What blemish is Diamond hiding? Iffy stuff and the absence of an out pitch. Diamond is a left-hander with okay velocity (he sits in the upper-80s) who tosses a curveball and changeup in support. He throws strikes and gets groundballs, and does so without signs of fear or diffidence. If you ever need to describe Diamond’s skill set to a caveman who only understands the symbolic relations between images then you can take this montage pieced together by Sam Miller:
And this image of Diamond:
And your hairy friend will grunt knowingly: Diamond is a typical Twins pitcher. Take Miller’s brilliant description of what that entails:
He’s got a strikeout rate a tick below six per nine innings. (Even the movie Twins has 5.9 stars on IMDB.) He survives this limitation either by walking nobody—no-body—or by keeping the ball on the ground, but either way he’s not looking to coax a strike three out of anybody, and he’s not all that concerned about allowing a home run as long as there is nobody on base. He’s a veteran, and if he’s not a veteran, he’s just a future veteran in early but advanced development. He might be a lefty, but you don’t really think of him as a lefty. He’s a No. 4 starter with aspirations of being a No. 2.5 starter. He’s draftable only in the geekiest fantasy leagues. He once threw a ball 91 mph, but it was at one of those county-fair game booths and nobody believes him, even though he has a certificate of achievement that the booth operator gave him.
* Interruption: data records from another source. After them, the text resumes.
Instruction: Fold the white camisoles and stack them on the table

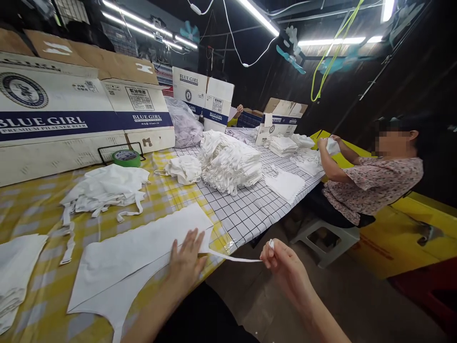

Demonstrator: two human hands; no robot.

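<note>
Right hand (285,263) is clamping its fingers on a white strap (235,259); left hand (187,261), fingers slightly apart, is pressing white cloth (143,243) onto the worktop (246,221). Cloth is risking slipping edgeward if pulling outweighs pressing.

Walled off at far left by cartons (143,126), with a wire stand (104,155) and green tape (126,158) just in front. Blocked at centre by a tall white pile (228,164), flanked left by a small bundle (183,169) and right by a flat stack (284,185). Passable along the bare grid cover (243,214) between pile and near edge. Narrowed at near left to a strip of yellow cover (50,286) between a folded stack (16,271) and the white piece (132,252). Barred at the near edge by a strap (235,259) from white piece to right hand (280,257); open rightward over the floor (342,290) toward a stool (332,236).
</note>
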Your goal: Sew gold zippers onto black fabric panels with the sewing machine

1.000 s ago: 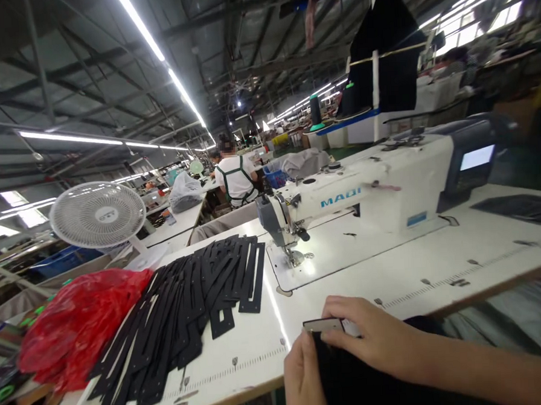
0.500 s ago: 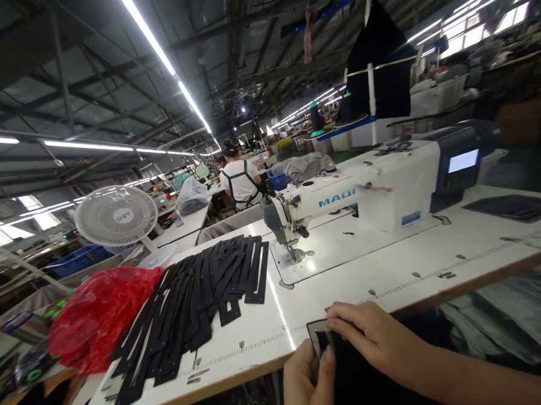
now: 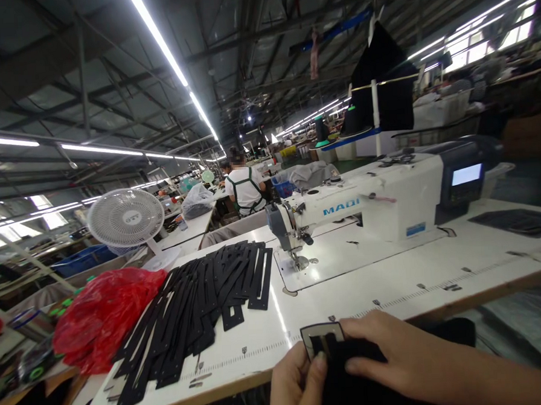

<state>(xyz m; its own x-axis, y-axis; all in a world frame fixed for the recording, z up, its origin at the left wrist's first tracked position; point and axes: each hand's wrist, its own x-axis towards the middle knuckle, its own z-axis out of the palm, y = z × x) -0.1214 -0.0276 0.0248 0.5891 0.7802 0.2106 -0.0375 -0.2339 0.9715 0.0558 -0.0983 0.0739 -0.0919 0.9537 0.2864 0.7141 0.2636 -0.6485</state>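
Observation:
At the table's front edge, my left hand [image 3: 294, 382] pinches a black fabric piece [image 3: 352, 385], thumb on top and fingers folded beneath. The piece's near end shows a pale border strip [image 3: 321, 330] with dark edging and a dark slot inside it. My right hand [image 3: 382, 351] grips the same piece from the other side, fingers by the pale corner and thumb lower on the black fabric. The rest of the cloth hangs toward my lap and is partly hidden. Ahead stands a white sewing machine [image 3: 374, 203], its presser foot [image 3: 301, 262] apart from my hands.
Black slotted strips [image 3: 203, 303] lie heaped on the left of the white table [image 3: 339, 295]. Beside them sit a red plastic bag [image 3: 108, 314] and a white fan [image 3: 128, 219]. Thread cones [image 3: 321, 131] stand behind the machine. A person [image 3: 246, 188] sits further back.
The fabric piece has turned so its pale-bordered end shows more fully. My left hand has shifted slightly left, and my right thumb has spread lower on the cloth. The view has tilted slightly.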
Diamond has struck out 5.6 batters per nine innings; walked about 2 percent of the batters he has faced; has a 62-percent groundball rate; has allowed four home runs (three solo shots, one with a runner on that he regrets); is owned in 32.6 percent of ESPN fantasy leagues; is a lefty; and doesn’t throw hard. It wasn’t happenstance that Diamond wound up with the Twins; he belonged with the Twins; he is the Twins; he is the prototype. But is that a good thing?
Diamond’s present success is contingent on making the opposition beat him. So far, he is allowing 10 hits per nine innings pitched. That formula only works if Diamond avoids walks and multi-run home runs. If you dig deeper into Diamond’s strike rate (about 64 percent) and do a comparative analysis that involves pitchers with similar strike rates (the 29 others in the 64-65 percent range) you’ll find that the next lowest walk rate is Mark Buerhle at 3.7 percent. Diamond’s walk rate is either going to increase naturally, or become a giant outlier. Should the more likely outcome occur and Diamond’s hit rate stay high, the floodgates are going to open.
At that point, there is a legitimate chance Diamond flushes out of the majors, or at least out of the rotation. It’s not a storybook ending to an underdog tale, but then, what is an underdog tale without the probability of failure?